- **Your task**
The reply should be an exact transcription of every record.

- **Entries provided**
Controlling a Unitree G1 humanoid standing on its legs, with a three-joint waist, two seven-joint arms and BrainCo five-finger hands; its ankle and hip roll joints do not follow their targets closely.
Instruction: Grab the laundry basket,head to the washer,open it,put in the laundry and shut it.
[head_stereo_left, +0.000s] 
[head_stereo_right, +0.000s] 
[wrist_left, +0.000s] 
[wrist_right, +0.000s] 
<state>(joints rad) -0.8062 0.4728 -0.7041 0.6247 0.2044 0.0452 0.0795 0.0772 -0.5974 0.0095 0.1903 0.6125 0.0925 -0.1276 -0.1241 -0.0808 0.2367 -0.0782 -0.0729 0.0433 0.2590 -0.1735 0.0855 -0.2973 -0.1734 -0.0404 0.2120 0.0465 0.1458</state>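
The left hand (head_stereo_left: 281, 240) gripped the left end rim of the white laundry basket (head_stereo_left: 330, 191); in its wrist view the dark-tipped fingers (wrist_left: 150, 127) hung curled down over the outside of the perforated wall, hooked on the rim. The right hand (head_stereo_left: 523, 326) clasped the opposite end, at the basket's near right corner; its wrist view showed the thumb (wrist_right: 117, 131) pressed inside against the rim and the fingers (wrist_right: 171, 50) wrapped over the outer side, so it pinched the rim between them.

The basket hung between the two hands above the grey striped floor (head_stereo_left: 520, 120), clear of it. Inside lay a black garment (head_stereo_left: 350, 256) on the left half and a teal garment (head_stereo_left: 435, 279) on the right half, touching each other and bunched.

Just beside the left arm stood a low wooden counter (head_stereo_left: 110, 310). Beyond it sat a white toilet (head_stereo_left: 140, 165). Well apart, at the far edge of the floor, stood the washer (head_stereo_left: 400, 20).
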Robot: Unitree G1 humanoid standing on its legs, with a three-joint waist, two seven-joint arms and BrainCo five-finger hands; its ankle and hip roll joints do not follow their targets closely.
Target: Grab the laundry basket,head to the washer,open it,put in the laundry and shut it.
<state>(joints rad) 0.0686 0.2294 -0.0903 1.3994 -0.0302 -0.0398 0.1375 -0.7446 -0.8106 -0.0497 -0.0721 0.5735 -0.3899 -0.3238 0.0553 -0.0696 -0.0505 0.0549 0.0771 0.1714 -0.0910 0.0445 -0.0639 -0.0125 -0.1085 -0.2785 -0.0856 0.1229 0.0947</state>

- **Task response**
Controlling a Unitree G1 humanoid standing on its legs, with a three-joint waist, two seven-joint arms and BrainCo five-finger hands; its ankle and hip roll joints do not follow their targets closely.
Instruction: Grab the laundry basket,head to the washer,open it,put in the laundry and shut it.
[head_stereo_left, +0.000s] 
[head_stereo_right, +0.000s] 
[wrist_left, +0.000s] 
[wrist_right, +0.000s] 
<state>(joints rad) -0.8062 0.4728 -0.7041 0.6247 0.2044 0.0452 0.0795 0.0772 -0.5974 0.0095 0.1903 0.6125 0.0925 -0.1276 -0.1241 -0.0808 0.2367 -0.0782 -0.0729 0.0433 0.2590 -0.1735 0.0855 -0.2973 -0.1734 -0.0404 0.2120 0.0465 0.1458</state>
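The left hand (head_stereo_left: 281, 240) gripped the left end rim of the white laundry basket (head_stereo_left: 330, 191); in its wrist view the dark-tipped fingers (wrist_left: 150, 127) hung curled down over the outside of the perforated wall, hooked on the rim. The right hand (head_stereo_left: 523, 326) clasped the opposite end, at the basket's near right corner; its wrist view showed the thumb (wrist_right: 117, 131) pressed inside against the rim and the fingers (wrist_right: 171, 50) wrapped over the outer side, so it pinched the rim between them.

The basket hung between the two hands above the grey striped floor (head_stereo_left: 520, 120), clear of it. Inside lay a black garment (head_stereo_left: 350, 256) on the left half and a teal garment (head_stereo_left: 435, 279) on the right half, touching each other and bunched.

Just beside the left arm stood a low wooden counter (head_stereo_left: 110, 310). Beyond it sat a white toilet (head_stereo_left: 140, 165). Well apart, at the far edge of the floor, stood the washer (head_stereo_left: 400, 20).
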Robot: Unitree G1 humanoid standing on its legs, with a three-joint waist, two seven-joint arms and BrainCo five-finger hands; its ankle and hip roll joints do not follow their targets closely.
Target: Grab the laundry basket,head to the washer,open it,put in the laundry and shut it.
<state>(joints rad) 0.0686 0.2294 -0.0903 1.3994 -0.0302 -0.0398 0.1375 -0.7446 -0.8106 -0.0497 -0.0721 0.5735 -0.3899 -0.3238 0.0553 -0.0696 -0.0505 0.0549 0.0771 0.1714 -0.0910 0.0445 -0.0639 -0.0125 -0.1085 -0.2785 -0.0856 0.1229 0.0947</state>

This completes the response to the exercise.